● Exercise aim: In the entries that follow, how many lines hold the string "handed"? Give only that number.

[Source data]
- Opening Delimiter -

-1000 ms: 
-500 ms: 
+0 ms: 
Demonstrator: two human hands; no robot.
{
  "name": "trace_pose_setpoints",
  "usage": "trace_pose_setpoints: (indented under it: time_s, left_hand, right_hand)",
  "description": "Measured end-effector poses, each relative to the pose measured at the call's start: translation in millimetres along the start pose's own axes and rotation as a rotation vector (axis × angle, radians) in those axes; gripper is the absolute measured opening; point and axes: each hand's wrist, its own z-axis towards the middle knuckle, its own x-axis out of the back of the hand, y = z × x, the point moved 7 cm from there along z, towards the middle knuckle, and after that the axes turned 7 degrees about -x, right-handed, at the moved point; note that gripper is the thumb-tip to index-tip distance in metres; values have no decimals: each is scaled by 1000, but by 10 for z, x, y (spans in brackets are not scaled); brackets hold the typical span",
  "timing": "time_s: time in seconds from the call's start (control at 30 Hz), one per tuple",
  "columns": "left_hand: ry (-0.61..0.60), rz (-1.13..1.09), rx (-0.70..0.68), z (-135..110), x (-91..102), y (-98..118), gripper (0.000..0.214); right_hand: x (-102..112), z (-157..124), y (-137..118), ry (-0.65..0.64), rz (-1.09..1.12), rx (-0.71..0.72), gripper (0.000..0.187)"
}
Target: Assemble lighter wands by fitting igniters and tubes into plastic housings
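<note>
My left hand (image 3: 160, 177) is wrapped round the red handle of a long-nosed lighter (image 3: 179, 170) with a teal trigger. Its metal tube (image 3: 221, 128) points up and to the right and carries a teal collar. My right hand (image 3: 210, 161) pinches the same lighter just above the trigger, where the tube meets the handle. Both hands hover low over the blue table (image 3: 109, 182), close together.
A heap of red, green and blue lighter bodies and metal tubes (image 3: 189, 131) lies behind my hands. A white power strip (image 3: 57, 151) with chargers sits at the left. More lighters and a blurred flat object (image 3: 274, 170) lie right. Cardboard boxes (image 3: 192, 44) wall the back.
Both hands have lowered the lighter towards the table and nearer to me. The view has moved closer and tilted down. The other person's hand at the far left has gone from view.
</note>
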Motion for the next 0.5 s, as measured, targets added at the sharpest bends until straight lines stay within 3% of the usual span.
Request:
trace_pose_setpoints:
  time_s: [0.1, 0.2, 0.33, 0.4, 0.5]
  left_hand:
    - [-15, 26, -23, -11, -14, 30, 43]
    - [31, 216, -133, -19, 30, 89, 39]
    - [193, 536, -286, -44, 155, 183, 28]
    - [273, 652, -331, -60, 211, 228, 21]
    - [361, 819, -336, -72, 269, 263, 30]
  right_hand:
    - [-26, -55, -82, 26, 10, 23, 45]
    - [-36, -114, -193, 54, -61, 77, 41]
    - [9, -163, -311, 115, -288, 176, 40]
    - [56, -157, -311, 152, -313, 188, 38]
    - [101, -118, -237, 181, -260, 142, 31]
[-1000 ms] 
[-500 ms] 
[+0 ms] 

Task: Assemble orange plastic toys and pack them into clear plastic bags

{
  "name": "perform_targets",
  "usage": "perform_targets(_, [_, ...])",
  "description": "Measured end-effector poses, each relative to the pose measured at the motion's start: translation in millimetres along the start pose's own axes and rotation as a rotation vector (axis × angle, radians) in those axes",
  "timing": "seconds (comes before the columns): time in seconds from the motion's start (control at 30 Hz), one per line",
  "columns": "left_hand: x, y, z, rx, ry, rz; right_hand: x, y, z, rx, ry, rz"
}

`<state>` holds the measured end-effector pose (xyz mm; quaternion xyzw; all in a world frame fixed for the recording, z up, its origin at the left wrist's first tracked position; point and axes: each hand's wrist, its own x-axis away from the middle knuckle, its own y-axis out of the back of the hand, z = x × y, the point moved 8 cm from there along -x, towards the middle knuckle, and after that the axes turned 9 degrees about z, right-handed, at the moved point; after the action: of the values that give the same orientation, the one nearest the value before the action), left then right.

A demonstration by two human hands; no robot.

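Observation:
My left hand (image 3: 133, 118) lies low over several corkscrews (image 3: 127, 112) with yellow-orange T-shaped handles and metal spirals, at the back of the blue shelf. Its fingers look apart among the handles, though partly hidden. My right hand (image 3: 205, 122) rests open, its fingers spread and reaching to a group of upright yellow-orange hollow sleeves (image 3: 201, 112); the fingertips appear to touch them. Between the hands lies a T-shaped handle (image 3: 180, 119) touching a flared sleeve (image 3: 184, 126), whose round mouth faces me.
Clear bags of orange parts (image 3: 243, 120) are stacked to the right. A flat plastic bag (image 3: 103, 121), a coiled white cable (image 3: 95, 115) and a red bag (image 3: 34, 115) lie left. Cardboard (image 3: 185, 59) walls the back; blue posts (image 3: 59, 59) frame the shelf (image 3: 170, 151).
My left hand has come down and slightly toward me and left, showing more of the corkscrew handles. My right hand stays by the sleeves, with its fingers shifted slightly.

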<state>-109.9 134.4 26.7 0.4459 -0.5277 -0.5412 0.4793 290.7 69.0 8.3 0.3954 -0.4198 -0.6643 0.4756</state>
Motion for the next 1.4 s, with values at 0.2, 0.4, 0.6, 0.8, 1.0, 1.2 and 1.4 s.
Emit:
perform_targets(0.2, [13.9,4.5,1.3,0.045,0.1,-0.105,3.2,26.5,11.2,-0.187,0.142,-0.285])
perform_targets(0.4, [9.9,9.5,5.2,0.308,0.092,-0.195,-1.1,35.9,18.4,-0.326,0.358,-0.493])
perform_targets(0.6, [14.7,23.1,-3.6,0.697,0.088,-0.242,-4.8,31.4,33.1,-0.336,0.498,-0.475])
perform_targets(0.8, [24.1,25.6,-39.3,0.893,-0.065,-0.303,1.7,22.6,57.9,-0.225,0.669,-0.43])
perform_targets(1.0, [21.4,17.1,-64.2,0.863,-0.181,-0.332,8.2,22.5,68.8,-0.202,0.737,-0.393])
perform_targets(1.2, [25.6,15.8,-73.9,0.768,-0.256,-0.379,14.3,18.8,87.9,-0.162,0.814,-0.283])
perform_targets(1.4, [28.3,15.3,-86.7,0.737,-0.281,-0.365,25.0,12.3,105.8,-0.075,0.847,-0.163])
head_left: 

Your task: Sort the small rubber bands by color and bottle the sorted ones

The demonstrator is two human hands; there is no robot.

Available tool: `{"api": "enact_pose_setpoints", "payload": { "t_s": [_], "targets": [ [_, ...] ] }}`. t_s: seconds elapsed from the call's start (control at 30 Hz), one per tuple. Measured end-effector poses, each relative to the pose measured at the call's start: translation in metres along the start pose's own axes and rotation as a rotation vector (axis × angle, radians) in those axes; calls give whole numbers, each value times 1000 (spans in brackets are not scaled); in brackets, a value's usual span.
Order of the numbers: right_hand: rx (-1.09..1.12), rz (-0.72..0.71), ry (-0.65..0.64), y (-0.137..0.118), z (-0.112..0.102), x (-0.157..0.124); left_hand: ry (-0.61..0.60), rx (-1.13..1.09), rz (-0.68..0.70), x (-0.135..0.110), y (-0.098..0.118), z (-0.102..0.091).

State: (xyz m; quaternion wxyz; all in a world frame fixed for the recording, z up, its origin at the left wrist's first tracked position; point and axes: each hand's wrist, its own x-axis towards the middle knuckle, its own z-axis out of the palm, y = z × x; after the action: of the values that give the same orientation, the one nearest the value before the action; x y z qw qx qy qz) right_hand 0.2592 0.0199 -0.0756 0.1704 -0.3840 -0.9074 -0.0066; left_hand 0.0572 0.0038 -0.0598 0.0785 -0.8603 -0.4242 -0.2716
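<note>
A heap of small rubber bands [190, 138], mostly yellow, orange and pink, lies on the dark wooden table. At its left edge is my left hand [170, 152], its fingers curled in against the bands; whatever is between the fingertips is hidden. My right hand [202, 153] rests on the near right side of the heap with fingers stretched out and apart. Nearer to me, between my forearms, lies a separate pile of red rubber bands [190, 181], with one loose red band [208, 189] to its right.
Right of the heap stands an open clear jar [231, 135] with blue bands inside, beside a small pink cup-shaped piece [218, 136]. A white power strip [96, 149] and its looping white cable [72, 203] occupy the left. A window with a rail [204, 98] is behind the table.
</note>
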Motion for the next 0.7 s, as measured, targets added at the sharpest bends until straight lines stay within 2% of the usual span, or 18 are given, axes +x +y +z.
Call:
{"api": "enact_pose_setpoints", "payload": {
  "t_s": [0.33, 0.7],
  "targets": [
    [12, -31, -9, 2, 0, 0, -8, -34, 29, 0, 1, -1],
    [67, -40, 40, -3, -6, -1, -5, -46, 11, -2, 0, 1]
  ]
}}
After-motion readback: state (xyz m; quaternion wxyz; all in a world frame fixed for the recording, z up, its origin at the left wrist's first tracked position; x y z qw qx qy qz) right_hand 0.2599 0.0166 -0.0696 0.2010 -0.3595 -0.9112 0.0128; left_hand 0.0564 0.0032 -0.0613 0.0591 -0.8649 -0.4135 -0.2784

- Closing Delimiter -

● Solution for this task: 2